EXERCICE LIBÉRAL : LES JEUNES ONT-ILS TOUJOURS LE MÊME ENTHOUSIASME ? - La Semaine Vétérinaire n° 1899 du 14/05/2021
La Semaine Vétérinaire n° 1899 du 14/05/2021

DOSSIER

Auteur(s) : CÉLINE GAILLARD-LARDY

L’ATTRAIT POUR L’EXERCICE LIBÉRAL FAIT-IL ENCORE VIBRER LES JEUNES ARRIVANT SUR LE MARCHÉ DU TRAVAIL ? LES ATTENTES EN TERMES DE QUALITÉ DE TRAVAIL ET DE VIE PERSONNELLE SONT-ELLES TOUJOURS COMPATIBLES AVEC UN EXERCICE INDÉPENDANT ? CES PROBLÉMATIQUES NON SPÉCIFIQUES AU MONDE VÉTÉRINAIRE FRANÇAIS TOUCHENT L’ENSEMBLE DES PROFESSIONS LIBÉRALES ET DES PAYS EUROPÉENS.

Selon une étude MSD Santé animale et du Syndicat national des vétérinaires d’exercice libéral (SNVEL), réalisée auprès d’étudiants vétérinaires de France, Belgique et Roumanie, la pratique libérale attire moins de jeunes confrères et consœurs : si 97 % d’entre eux souhaitent être praticiens, le statut salarié est envisagé pour 43 % d’entre eux, l’exercice libéral pour 43 % et les 14 % restants envisagent une collaboration libérale1.

Une liberté dans le travail

L’exercice libéral offre une autonomie dans le travail, la prise de décision et la rémunération. « Pourtant, les vétérinaires ont toujours de grosses appréhensions à se lancer dans l’exercice libéral », estime Thierry Chambon, administrateur du SNVEL et vice-président de la FVE (Fédération des vétérinaires européens), même s’il existe toujours des opportunités pour se lancer : selon lui, l’émergence des réseaux de cliniques contribue à modifier le paysage vétérinaire européen, et donc français, « en favorisant une tendance à l’augmentation des tarifs des actes de par l’augmentation de la taille des structures ». Les possibilités d’installation et de formes d’exercice sont donc variées, que ce soit en exercice individuel ou en association.

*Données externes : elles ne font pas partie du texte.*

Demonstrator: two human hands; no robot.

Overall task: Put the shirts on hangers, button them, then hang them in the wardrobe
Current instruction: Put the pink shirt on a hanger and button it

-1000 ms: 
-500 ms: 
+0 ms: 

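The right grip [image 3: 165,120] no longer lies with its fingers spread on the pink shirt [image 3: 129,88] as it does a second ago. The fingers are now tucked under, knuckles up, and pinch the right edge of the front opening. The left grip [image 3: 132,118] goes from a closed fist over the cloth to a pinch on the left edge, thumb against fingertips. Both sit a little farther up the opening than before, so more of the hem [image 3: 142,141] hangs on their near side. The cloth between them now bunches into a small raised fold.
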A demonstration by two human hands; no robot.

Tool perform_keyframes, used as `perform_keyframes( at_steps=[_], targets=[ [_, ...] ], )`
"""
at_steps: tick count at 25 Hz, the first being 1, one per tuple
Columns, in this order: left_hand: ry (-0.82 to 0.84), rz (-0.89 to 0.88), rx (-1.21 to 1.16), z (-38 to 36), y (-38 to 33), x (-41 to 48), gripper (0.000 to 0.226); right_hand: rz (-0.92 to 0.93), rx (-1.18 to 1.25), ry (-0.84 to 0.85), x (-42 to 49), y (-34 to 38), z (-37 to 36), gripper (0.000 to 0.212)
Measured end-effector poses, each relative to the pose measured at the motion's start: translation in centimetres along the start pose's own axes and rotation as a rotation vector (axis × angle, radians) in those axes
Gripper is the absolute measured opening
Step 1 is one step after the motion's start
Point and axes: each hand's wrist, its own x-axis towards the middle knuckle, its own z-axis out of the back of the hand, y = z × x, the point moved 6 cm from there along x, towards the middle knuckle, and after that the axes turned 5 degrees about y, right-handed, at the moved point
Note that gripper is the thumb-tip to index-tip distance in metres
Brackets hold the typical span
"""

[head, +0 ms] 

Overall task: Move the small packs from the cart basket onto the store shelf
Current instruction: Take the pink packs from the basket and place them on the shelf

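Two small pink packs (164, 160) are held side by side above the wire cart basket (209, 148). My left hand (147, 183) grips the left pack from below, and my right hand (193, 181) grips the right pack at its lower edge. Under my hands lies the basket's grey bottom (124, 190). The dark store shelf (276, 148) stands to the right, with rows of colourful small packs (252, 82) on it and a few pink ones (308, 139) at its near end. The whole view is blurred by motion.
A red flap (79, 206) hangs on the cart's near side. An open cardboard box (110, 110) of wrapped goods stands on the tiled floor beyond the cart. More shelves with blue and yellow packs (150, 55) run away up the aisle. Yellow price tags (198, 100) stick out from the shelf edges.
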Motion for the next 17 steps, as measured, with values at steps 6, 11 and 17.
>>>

« L’attractivité du salariat a ses limites, puisqu’on ne décide pas du niveau de son salaire, celui-ci n’est donc pas forcément à la hauteur de ses attentes », poursuit-il. Même si en France, la demande reste supérieure à l’offre, avec des salaires encore tirés vers le haut, c’est plutôt le contraire dans les autres pays européens, où la quantité de vétérinaires présents sur le marché du travail entraîne un glissement des salaires vers le bas. La situation française pourrait également évoluer dans ce sens, dans les années à venir. « Avec les projets d’ouverture de nouvelles écoles vétérinaires et l’augmentation du numerus clausus, l’offre est amenée à augmenter, ce qui ne sera pas favorable à l’évolution des salaires de nos futurs confrères et consœurs », poursuit-il. La situation est un peu différente pour nos confrères spécialisés, avec des formations de type collège européen, très recherchés par les employeurs, et pour lesquels la négociation salariale est généralement plus facile.

Des freins sociologiques

Alors, si la situation des salariés n’est pas si enviable, financièrement parlant, pourquoi les jeunes ne se lancent pas davantage dans l’aventure entrepreneuriale ? « Ce qui ressort des enquêtes, menées auprès de vétérinaires, est que ce métier est avant tout une passion et que l’aspect financier n’est pas la priorité, affirme Thierry Chambon. Notre profession est confrontée à une tendance à l’augmentation du salariat et dans le même temps à une diminution de l’entreprenariat individuel. » Les principales raisons étant d’ordre sociologique, cette problématique n’affecte donc pas seulement la profession vétérinaire. En effet, les besoins et les attentes de la jeune génération sont différents de celles de leurs aînés, notamment en termes d’accomplissement de la vie personnelle et familiale. Or, la clientèle vétérinaire est une activité très prenante. De plus, aujourd’hui, la flexibilité du travail, contrainte ou choisie, est à prendre en compte. Ainsi, dans un couple, le parcours professionnel du conjoint ou de la conjointe est parfois peu compatible avec la stabilité géographique indispensable à l’entreprenariat. « L’entreprenariat ne permet pas de changer de voie à court terme, c’est engageant, il faut donc pouvoir le concilier avec les attentes de son conjoint », témoigne Thierry Chambon. Pourtant, pour Michel Picon, président de l’Union nationale des professions libérales (UNAPL), « ce n’est pas tant le statut de libéral qui pose problème, que le besoin de conciliation de ce statut avec les priorités que la jeune génération accorde à la qualité de vie personnelle et familiale ».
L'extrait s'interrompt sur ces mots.